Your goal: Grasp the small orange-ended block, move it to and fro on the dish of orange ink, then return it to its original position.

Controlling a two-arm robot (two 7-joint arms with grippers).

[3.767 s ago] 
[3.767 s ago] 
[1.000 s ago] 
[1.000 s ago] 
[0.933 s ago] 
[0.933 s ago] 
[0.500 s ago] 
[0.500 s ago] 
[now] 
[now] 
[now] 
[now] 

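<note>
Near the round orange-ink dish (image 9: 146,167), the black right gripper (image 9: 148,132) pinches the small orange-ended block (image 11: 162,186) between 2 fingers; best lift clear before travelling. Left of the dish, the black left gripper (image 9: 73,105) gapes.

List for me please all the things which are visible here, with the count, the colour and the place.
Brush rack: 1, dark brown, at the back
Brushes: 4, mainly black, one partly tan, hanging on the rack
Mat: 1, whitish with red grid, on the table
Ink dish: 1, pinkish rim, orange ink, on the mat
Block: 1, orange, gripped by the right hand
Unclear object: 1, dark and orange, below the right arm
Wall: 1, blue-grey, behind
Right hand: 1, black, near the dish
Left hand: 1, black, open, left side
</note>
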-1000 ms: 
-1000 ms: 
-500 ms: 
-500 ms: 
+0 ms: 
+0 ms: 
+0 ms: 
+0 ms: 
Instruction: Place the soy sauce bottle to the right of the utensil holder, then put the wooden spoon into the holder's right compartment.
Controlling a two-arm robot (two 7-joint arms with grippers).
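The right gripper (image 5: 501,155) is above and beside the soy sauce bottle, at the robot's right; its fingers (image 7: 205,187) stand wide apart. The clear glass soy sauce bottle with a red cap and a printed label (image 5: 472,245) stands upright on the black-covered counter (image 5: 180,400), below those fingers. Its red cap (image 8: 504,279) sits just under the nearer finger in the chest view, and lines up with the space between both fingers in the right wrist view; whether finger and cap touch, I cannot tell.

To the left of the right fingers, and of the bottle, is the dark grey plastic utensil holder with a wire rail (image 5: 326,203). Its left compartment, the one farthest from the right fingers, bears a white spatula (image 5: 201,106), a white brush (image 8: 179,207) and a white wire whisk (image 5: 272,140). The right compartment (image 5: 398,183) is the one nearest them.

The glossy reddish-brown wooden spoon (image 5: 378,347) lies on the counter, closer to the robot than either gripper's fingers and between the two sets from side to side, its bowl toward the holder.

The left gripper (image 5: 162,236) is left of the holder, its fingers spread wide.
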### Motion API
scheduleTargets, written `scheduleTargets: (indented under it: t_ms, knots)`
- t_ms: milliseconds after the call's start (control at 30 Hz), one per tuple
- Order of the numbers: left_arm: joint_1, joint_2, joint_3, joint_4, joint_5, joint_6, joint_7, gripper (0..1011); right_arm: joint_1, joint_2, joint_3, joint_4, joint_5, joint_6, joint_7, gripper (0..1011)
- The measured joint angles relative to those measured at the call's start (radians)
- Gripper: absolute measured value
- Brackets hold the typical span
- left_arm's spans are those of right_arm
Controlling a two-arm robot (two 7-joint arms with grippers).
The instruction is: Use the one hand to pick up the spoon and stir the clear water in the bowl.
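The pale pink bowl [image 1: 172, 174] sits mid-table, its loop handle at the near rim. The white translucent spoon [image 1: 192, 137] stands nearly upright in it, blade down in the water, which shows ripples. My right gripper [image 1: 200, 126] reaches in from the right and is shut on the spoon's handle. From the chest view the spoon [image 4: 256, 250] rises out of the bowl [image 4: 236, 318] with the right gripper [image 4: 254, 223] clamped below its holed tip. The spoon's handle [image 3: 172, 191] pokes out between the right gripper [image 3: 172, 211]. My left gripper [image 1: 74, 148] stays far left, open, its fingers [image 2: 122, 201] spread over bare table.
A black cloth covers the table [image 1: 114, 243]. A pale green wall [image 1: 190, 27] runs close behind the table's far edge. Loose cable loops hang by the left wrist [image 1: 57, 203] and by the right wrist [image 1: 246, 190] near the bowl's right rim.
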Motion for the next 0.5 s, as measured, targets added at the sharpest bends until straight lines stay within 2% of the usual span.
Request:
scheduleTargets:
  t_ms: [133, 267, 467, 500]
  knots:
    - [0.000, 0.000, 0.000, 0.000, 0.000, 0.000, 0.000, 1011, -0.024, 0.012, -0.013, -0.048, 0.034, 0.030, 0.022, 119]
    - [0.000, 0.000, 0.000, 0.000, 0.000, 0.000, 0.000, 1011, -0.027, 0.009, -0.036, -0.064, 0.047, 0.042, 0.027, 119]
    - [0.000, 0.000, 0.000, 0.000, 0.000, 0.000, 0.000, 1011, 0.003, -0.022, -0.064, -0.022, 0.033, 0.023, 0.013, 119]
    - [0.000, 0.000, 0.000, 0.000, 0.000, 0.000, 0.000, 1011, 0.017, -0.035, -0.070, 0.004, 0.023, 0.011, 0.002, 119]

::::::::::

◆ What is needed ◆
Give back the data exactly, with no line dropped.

◆ Exercise result ◆
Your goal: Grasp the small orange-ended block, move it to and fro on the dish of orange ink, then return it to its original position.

Controlling a two-arm robot (two 7-joint arms with grippers).

[3.767 s ago] 
[3.767 s ago] 
[1.000 s ago] 
[1.000 s ago] 
[0.933 s ago] 
[0.933 s ago] 
[0.500 s ago] 
[0.500 s ago] 
[now] 
[now] 
[now] 
[now] 

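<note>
Near the round orange-ink dish (image 9: 146,167), the black right gripper (image 9: 148,132) pinches the small orange-ended block (image 11: 162,186) between 2 fingers; best lift clear before travelling. Left of the dish, the black left gripper (image 9: 73,105) gapes.

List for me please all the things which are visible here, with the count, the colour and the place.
Brush rack: 1, dark brown, at the back
Brushes: 4, mainly black, one partly tan, hanging on the rack
Mat: 1, whitish with red grid, on the table
Ink dish: 1, pinkish rim, orange ink, on the mat
Block: 1, orange, gripped by the right hand
Unclear object: 1, dark and orange, below the right arm
Wall: 1, blue-grey, behind
Right hand: 1, black, near the dish
Left hand: 1, black, open, left side
</note>
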-1000 ms: 
-1000 ms: 
-500 ms: 
-500 ms: 
+0 ms: 
+0 ms: 
+0 ms: 
+0 ms: 
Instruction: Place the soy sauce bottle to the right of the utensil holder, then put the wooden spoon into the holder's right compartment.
Controlling a two-arm robot (two 7-joint arms with grippers).
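The right gripper (image 5: 501,155) is above and beside the soy sauce bottle, at the robot's right; its fingers (image 7: 205,187) stand wide apart. The clear glass soy sauce bottle with a red cap and a printed label (image 5: 472,245) stands upright on the black-covered counter (image 5: 180,400), below those fingers. Its red cap (image 8: 504,279) sits just under the nearer finger in the chest view, and lines up with the space between both fingers in the right wrist view; whether finger and cap touch, I cannot tell.

To the left of the right fingers, and of the bottle, is the dark grey plastic utensil holder with a wire rail (image 5: 326,203). Its left compartment, the one farthest from the right fingers, bears a white spatula (image 5: 201,106), a white brush (image 8: 179,207) and a white wire whisk (image 5: 272,140). The right compartment (image 5: 398,183) is the one nearest them.

The glossy reddish-brown wooden spoon (image 5: 378,347) lies on the counter, closer to the robot than either gripper's fingers and between the two sets from side to side, its bowl toward the holder.

The left gripper (image 5: 162,236) is left of the holder, its fingers spread wide.
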### Motion API
scheduleTargets, written `scheduleTargets: (indented under it: t_ms, knots)`
- t_ms: milliseconds after the call's start (control at 30 Hz), one per tuple
- Order of the numbers: left_arm: joint_1, joint_2, joint_3, joint_4, joint_5, joint_6, joint_7, gripper (0..1011); right_arm: joint_1, joint_2, joint_3, joint_4, joint_5, joint_6, joint_7, gripper (0..1011)
- The measured joint angles relative to those measured at the call's start (radians)
- Gripper: absolute measured value
- Brackets hold the typical span
- left_arm's spans are those of right_arm
Controlling a two-arm robot (two 7-joint arms with grippers).
The instruction is: Use the one hand to pick up the spoon and stir the clear water in the bowl.
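The pale pink bowl [image 1: 172, 174] sits mid-table, its loop handle at the near rim. The white translucent spoon [image 1: 192, 137] stands nearly upright in it, blade down in the water, which shows ripples. My right gripper [image 1: 200, 126] reaches in from the right and is shut on the spoon's handle. From the chest view the spoon [image 4: 256, 250] rises out of the bowl [image 4: 236, 318] with the right gripper [image 4: 254, 223] clamped below its holed tip. The spoon's handle [image 3: 172, 191] pokes out between the right gripper [image 3: 172, 211]. My left gripper [image 1: 74, 148] stays far left, open, its fingers [image 2: 122, 201] spread over bare table.
A black cloth covers the table [image 1: 114, 243]. A pale green wall [image 1: 190, 27] runs close behind the table's far edge. Loose cable loops hang by the left wrist [image 1: 57, 203] and by the right wrist [image 1: 246, 190] near the bowl's right rim.
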Motion for the next 0.5 s, as measured, targets added at the sharpest bends until straight lines stay within 2% of the usual span.
Request:
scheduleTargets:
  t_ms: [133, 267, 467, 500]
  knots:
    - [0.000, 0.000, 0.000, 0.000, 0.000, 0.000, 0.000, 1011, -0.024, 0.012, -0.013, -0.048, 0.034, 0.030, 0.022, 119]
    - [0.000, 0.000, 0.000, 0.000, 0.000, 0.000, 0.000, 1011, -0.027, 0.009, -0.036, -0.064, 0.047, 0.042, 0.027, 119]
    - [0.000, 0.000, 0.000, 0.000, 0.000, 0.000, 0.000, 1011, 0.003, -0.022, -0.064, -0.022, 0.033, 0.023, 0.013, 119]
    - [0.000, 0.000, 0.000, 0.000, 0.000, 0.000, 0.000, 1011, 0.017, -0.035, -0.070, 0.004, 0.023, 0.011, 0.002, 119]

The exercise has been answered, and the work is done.